--- DATA PROVIDED ---

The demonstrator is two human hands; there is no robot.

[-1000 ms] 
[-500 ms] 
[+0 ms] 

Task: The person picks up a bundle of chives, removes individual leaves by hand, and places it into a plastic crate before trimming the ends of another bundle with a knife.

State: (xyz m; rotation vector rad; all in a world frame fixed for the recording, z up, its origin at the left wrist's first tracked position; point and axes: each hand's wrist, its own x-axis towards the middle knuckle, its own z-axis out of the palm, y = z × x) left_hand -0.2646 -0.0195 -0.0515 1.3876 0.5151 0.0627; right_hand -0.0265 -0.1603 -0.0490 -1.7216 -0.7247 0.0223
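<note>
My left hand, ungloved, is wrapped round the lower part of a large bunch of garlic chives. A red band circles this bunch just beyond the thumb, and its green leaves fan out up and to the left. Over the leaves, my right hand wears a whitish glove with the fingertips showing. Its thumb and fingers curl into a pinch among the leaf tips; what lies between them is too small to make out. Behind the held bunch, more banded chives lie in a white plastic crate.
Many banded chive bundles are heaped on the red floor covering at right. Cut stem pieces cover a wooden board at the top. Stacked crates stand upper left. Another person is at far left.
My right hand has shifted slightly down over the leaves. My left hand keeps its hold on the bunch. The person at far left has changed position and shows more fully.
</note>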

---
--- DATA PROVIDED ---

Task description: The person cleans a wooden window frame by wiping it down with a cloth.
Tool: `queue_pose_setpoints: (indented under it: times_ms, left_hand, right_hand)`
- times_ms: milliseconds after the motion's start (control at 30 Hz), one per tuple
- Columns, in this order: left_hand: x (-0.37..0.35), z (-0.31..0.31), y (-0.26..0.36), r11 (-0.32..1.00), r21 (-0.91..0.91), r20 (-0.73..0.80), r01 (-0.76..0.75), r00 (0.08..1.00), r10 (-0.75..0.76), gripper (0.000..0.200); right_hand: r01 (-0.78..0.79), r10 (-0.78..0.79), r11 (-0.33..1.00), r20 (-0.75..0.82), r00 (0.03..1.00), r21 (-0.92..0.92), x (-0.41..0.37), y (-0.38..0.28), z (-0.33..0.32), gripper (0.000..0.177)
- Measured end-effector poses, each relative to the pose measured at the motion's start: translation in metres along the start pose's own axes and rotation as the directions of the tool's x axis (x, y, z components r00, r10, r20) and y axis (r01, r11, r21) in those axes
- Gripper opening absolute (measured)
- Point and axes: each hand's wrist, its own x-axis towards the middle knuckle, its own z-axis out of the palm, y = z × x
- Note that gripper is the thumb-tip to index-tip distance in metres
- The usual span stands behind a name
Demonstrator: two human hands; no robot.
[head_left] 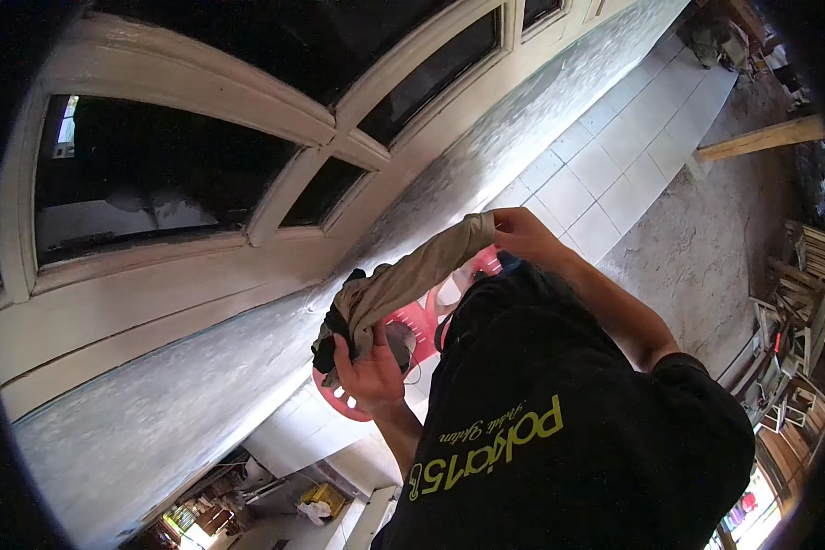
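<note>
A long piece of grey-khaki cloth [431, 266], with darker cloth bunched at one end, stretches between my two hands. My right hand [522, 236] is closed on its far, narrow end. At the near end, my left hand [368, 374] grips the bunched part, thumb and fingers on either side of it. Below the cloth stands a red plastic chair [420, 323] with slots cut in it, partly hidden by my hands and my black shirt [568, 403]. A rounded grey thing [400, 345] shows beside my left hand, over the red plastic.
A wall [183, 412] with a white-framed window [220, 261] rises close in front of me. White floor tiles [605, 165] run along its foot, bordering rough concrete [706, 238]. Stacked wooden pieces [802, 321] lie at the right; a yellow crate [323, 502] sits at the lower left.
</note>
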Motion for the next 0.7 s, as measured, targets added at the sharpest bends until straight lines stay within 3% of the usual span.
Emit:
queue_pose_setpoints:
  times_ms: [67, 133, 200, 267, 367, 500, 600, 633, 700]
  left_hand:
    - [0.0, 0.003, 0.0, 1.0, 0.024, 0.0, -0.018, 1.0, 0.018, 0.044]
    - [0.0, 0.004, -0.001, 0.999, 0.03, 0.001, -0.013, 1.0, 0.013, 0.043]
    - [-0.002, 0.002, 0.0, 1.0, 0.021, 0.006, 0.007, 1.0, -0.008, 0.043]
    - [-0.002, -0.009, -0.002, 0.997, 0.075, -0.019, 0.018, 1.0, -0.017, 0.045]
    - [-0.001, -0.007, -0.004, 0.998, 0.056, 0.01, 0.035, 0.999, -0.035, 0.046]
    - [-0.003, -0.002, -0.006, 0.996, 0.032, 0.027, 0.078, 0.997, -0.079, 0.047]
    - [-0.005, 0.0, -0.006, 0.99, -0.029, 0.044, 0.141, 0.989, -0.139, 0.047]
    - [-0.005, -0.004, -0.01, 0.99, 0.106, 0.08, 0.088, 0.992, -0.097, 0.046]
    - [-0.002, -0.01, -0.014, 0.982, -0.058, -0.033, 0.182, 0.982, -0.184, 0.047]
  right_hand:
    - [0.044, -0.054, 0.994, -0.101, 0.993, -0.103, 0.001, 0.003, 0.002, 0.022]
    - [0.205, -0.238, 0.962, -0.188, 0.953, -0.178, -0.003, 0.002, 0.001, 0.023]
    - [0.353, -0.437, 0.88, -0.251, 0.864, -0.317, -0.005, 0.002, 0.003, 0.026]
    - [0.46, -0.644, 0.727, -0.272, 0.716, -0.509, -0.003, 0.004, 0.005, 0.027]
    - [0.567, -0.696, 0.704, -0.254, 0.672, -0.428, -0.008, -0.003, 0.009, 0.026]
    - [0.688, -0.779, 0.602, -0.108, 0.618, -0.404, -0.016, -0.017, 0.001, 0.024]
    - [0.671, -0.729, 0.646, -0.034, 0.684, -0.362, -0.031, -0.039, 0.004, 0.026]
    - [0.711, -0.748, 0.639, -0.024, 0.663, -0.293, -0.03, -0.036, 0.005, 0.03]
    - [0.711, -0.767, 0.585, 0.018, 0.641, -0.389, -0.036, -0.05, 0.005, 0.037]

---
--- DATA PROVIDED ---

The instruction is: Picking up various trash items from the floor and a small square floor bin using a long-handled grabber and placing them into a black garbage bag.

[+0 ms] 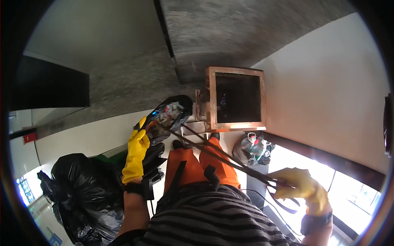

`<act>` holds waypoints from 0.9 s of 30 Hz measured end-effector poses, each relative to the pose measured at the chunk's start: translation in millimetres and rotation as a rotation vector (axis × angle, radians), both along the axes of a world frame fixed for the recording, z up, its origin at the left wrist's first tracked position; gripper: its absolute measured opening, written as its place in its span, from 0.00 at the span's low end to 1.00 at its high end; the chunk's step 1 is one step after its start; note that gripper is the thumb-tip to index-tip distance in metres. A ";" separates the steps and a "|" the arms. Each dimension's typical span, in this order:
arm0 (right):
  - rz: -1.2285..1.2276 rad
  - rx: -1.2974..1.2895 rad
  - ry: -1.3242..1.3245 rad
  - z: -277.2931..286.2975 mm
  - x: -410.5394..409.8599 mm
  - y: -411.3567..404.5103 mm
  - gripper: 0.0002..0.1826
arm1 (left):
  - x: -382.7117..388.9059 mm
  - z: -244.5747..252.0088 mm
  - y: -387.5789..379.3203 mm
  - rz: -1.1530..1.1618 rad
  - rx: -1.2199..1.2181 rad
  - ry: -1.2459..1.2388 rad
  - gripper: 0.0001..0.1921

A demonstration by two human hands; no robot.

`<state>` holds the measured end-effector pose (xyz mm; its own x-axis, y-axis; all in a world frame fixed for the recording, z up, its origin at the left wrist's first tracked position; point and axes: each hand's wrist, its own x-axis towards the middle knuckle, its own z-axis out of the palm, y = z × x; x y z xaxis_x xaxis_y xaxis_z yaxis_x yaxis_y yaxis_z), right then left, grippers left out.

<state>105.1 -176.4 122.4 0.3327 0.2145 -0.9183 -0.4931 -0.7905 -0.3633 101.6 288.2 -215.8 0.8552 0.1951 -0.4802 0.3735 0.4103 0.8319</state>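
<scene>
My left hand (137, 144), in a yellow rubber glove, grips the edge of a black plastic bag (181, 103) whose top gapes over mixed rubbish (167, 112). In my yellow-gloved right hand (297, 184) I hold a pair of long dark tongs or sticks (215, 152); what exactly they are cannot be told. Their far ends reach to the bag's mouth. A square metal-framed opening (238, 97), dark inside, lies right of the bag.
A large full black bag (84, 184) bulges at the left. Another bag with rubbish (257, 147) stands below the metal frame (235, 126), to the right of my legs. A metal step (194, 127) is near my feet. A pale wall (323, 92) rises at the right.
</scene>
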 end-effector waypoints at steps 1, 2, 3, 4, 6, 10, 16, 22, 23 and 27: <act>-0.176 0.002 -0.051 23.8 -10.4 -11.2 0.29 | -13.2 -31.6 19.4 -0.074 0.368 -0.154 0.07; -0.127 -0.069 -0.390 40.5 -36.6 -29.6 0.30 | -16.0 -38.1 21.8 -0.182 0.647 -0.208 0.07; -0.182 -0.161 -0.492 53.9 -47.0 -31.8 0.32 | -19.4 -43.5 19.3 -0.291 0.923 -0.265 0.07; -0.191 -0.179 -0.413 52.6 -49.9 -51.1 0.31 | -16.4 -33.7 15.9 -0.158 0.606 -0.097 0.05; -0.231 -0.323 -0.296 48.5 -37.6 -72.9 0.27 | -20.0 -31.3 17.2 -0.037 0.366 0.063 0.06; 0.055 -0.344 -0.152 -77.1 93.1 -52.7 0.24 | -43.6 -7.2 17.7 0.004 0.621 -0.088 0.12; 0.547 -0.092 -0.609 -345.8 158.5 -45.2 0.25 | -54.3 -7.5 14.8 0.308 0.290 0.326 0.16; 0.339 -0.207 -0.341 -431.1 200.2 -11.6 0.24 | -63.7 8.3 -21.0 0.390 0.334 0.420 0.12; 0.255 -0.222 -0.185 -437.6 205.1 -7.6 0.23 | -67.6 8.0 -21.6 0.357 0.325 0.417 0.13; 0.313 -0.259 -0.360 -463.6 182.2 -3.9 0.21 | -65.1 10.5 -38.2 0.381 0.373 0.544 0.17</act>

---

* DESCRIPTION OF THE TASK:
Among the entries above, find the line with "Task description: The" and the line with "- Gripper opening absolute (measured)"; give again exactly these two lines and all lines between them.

* OUTPUT:
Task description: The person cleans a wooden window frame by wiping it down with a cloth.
Tool: `queue_pose_setpoints: (indented under it: times_ms, left_hand, right_hand)`
- times_ms: milliseconds after the motion's start (control at 30 Hz), one per tuple
- Columns, in this order: left_hand: x (-0.37..0.35), z (-0.31..0.31), y (-0.26..0.36), r11 (-0.32..1.00), r21 (-0.91..0.91), r20 (-0.73..0.80), r01 (-0.76..0.75), r00 (0.08..1.00), r10 (-0.75..0.76), gripper (0.000..0.200); right_hand: r01 (-0.78..0.79), r10 (-0.78..0.79), r11 (-0.33..1.00), r20 (-0.75..0.82), r00 (0.03..1.00), r21 (-0.92..0.92), x (-0.41..0.37), y (-0.38..0.28), z (-0.33..0.32), gripper (0.000..0.177)
- Measured end-effector poses, each relative to the pose measured at the motion's start: translation in metres along the start pose's own axes and rotation as the directions of the tool's x axis (x, y, z components r00, r10, r20) and y axis (r01, r11, r21) in those axes
- Gripper opening absolute (measured)

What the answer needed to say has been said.